Extract, unchanged, every line from the top of the material below through the line with "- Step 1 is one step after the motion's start", and no more.
==== GIVEN INFORMATION ====
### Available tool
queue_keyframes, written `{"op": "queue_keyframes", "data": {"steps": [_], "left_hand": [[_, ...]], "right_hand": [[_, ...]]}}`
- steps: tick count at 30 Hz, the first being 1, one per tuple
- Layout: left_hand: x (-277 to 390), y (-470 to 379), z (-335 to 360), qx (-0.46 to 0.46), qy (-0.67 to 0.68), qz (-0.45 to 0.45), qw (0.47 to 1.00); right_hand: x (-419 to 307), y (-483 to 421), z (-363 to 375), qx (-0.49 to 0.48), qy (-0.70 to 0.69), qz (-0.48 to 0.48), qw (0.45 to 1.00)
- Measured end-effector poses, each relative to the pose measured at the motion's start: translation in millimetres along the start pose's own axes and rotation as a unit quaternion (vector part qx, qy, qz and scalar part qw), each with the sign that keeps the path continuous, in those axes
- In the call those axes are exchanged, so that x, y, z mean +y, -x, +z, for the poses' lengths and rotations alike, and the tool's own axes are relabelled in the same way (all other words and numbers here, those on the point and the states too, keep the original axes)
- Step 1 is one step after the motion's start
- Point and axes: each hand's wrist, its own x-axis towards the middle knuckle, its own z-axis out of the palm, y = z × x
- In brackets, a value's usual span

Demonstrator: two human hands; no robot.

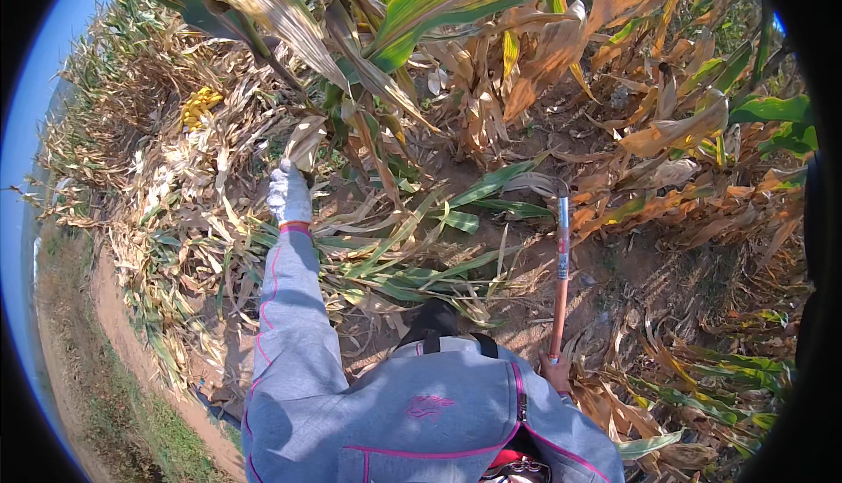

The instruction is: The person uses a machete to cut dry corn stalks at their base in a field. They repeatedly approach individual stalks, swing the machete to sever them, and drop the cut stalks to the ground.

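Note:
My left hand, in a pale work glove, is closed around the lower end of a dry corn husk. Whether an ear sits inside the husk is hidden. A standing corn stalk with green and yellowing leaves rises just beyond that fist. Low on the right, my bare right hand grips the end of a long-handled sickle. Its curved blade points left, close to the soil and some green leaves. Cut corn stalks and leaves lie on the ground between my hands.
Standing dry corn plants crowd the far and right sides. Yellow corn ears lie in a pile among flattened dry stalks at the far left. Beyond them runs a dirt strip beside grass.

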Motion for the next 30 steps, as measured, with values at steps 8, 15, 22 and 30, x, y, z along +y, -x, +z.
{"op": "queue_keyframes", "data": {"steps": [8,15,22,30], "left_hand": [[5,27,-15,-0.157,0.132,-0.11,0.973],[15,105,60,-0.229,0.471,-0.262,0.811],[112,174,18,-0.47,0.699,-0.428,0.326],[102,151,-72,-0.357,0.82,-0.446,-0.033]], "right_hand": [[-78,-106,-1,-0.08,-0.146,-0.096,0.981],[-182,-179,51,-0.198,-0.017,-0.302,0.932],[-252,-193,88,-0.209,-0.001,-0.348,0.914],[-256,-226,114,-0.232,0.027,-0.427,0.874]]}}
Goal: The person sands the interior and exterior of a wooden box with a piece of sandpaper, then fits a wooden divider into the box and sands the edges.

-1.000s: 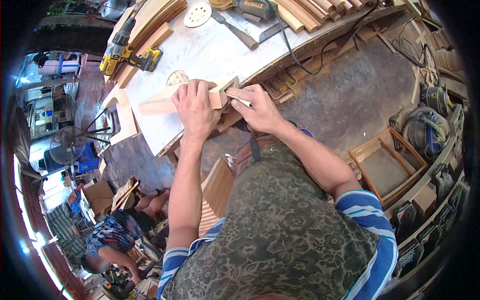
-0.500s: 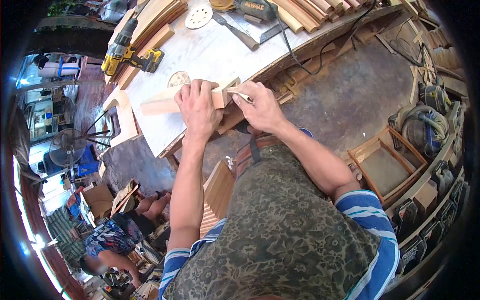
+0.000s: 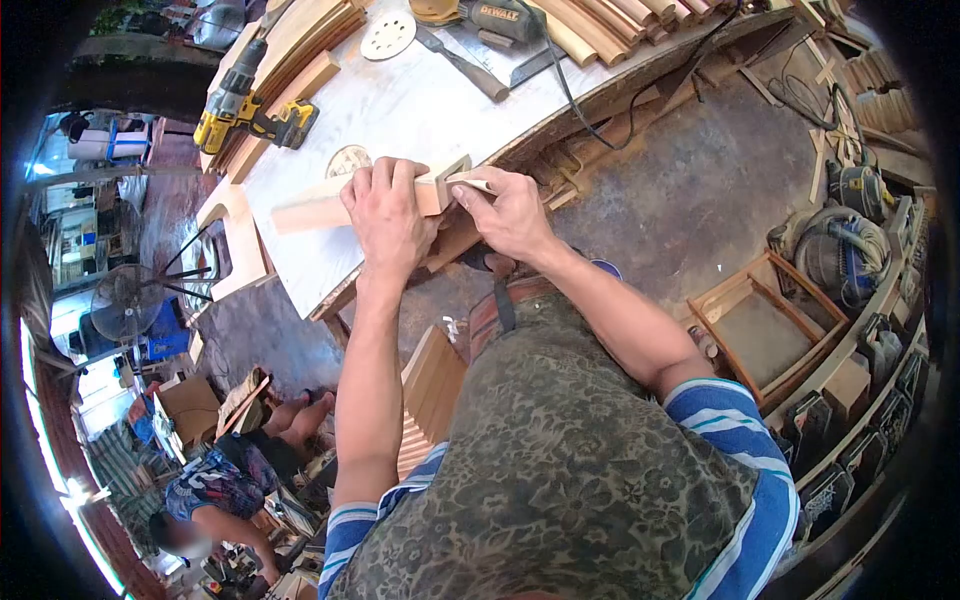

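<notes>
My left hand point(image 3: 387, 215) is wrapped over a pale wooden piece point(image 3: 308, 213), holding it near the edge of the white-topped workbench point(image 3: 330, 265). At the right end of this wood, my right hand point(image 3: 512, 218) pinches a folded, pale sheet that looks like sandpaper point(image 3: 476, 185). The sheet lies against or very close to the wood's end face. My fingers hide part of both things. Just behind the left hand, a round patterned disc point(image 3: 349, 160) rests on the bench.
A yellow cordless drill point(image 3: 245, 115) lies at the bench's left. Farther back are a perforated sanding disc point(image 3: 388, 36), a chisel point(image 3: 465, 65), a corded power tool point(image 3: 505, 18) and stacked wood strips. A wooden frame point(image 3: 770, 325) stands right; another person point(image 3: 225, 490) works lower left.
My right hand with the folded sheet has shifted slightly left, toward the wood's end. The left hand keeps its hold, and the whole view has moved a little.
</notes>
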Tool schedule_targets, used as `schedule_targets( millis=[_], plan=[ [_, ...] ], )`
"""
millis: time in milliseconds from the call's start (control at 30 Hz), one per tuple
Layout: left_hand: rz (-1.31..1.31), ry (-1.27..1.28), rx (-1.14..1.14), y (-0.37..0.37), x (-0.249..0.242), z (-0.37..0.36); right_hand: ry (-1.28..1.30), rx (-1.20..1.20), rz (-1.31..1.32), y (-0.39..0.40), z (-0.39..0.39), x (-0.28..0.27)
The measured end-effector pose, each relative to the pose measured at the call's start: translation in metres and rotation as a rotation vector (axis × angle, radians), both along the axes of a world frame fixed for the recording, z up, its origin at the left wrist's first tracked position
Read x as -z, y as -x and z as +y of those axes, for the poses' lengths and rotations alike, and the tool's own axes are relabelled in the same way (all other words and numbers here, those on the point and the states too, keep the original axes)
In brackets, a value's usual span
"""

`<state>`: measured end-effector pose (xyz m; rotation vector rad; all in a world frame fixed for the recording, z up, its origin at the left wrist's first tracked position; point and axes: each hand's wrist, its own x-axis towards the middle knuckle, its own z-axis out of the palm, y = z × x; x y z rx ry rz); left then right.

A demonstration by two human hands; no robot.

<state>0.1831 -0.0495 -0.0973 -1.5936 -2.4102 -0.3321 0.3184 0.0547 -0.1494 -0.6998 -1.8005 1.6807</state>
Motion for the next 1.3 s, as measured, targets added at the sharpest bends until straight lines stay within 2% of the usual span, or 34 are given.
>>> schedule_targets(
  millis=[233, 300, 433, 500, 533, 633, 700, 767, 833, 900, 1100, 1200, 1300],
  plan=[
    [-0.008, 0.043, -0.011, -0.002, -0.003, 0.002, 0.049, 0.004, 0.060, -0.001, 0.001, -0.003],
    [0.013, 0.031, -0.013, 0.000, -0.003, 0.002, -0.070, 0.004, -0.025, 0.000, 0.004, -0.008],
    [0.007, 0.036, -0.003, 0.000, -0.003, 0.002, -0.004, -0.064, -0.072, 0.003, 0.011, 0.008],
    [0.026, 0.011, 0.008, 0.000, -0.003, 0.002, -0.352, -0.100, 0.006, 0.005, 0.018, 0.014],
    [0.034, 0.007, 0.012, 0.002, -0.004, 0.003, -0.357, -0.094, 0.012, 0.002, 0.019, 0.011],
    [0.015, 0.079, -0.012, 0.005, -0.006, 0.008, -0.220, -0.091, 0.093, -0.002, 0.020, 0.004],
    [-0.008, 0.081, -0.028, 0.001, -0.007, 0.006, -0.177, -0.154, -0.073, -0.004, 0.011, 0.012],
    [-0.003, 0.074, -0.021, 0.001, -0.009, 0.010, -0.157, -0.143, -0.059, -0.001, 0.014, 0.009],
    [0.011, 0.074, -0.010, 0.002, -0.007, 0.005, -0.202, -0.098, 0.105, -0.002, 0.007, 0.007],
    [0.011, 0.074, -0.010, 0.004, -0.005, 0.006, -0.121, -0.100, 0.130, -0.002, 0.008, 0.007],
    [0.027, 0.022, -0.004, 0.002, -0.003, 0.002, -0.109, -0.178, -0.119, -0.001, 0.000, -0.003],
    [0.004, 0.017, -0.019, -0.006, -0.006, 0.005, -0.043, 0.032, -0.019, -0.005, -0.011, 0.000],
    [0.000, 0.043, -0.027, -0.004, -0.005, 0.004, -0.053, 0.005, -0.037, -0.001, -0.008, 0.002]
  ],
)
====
RESULT ▸
### Available tool
queue_keyframes, written `{"op": "queue_keyframes", "data": {"steps": [_], "left_hand": [[_, ...]], "right_hand": [[_, ...]]}}`
- steps: tick count at 30 Hz, the first being 1, one per tuple
- Layout: left_hand: x (-277 to 390), y (-470 to 379), z (-335 to 360), qx (-0.46 to 0.46), qy (-0.67 to 0.68), qz (-0.45 to 0.45), qw (0.47 to 1.00); right_hand: x (-419 to 307), y (-483 to 421), z (-363 to 375), qx (-0.49 to 0.48), qy (-0.70 to 0.69), qz (-0.48 to 0.48), qw (0.45 to 1.00)
- Measured end-effector poses, each relative to the pose measured at the motion's start: translation in millimetres along the start pose's own axes and rotation as a unit quaternion (vector part qx, qy, qz and scalar part qw), each with the sign that keeps the path continuous, in those axes
- In the call those axes are exchanged, so that x, y, z mean +y, -x, +z, for the poses' lengths and rotations alike, and the tool's own axes are relabelled in the same way (all other words and numbers here, those on the point and the states too, keep the original axes)
- Step 1 is one step after the motion's start

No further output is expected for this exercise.